On Fri, Feb 7, 2020 at 4:07 PM Philip Paeps via mailop <mailop@mailop.org>
wrote:

> On 2020-02-07 15:51:22 (-0800), Philip Paeps wrote:
>
> On 2020-02-07 14:32:50 (-0800), Stuart Henderson wrote:
>
> On 2020/02/07 13:41, Philip Paeps via mailop wrote:
>
> I think the only viable solution will be to set up forwarders
>
> Or pass it through a proxy which knows how to authenticate. I'm not
> aware of any that have been written yet but it shouldn't be too complex.
>
> I just spent an instructive half hour in a web browser trying to jump
> through the hoops to set this up. Before you can create a "token", you need
> to create a "credential". In order to create that you need a "project". And
> then you need a "application consent screen".
>
> All of this to fetch email unattended.
>
> This is the very definition of "user hostile".
>
> And reportedly, the "tokens" can expire. So supposedly, this needs to be
> done regularly?
>
> Furthermore: this only fixes *retrieving* email (and then only IMAP,
> because it doesn't seem to work for POP3).
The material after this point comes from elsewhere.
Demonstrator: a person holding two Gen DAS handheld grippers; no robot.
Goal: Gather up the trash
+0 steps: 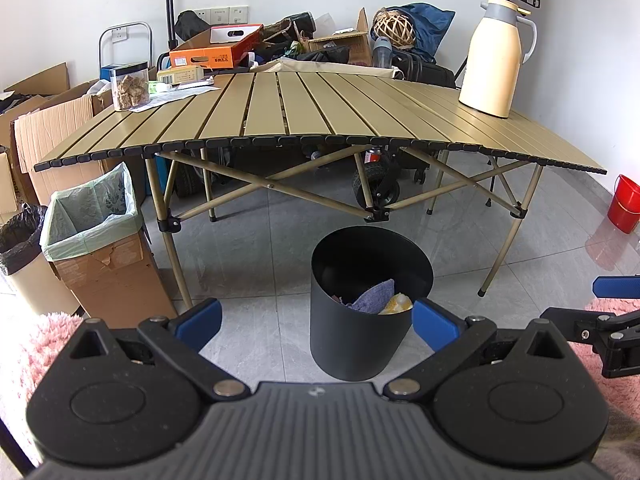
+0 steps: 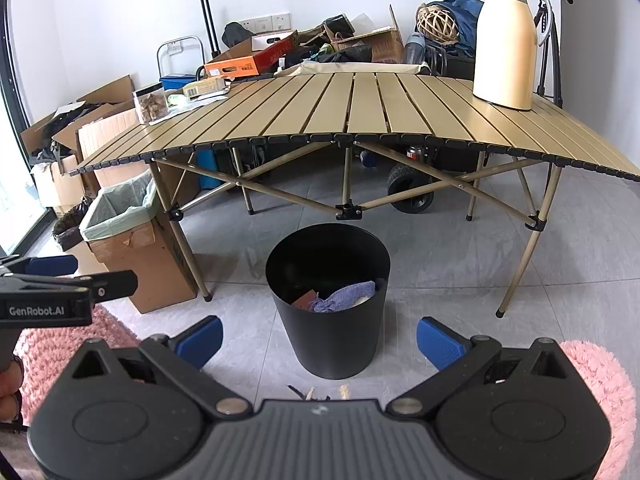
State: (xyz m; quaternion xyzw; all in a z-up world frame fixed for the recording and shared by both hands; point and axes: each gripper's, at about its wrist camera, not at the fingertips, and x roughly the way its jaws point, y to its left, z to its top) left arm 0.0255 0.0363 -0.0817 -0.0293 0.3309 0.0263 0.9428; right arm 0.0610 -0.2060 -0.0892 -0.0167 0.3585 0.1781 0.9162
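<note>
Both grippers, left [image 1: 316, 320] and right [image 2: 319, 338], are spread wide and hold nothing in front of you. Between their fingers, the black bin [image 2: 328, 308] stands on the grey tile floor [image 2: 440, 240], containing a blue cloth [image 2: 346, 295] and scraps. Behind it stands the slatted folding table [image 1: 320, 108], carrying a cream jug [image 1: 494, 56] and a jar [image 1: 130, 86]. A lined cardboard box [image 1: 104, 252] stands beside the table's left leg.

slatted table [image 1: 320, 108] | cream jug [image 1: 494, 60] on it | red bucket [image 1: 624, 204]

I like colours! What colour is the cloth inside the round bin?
Blue-purple; the crumpled cloth in the round black bin shows best from the right wrist.
</note>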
Presumably similar hoops need to
> be jumped to send email through smtp.gmail.com. What fun!
>
Note you should be able to use the same project and client id/secret for
smtp and pop/imap.  You might be able to use the same token if you ask for
the scopes for both.

I know it's annoying.  See the previous long thread on why passwords are
bad, as for restricting access to your mailbox, there was the excitement
from 2018: https://www.androidauthority.com/gmail-snooping-882270/ which
lead to Google being a lot more paranoid about third party access
https://cloud.google.com/blog/products/g-suite/elevating-user-trust-in-our-api-ecosystems
 .

The hoops you're jumping through aren't for users, they're for
developers... and they're only the first steps, you then need to get
approval
<https://support.google.com/cloud/answer/9110914?hl=en&ref_topic=3473162>
from Google to expand beyond 100 users.  Many open source projects have
decided to punt on that, and so they require their users to get their own
client tokens.  I understand, I made the same choice when I added oauth
support to mutt last year.

For users just using the most popular mail apps, using oauth instead of
password auth is at least as easy.

We worked hard to make sure Gmail supported open standards for access by
third parties, and not locking our services down or locking people in...
and then others took advantage of our users, and that's why we can't have
nice things.  Access is still possible, the process is still mostly
standards based (automated discovery of oauth endpoints and client
registration is the missing part)... but there are a lot more hoops.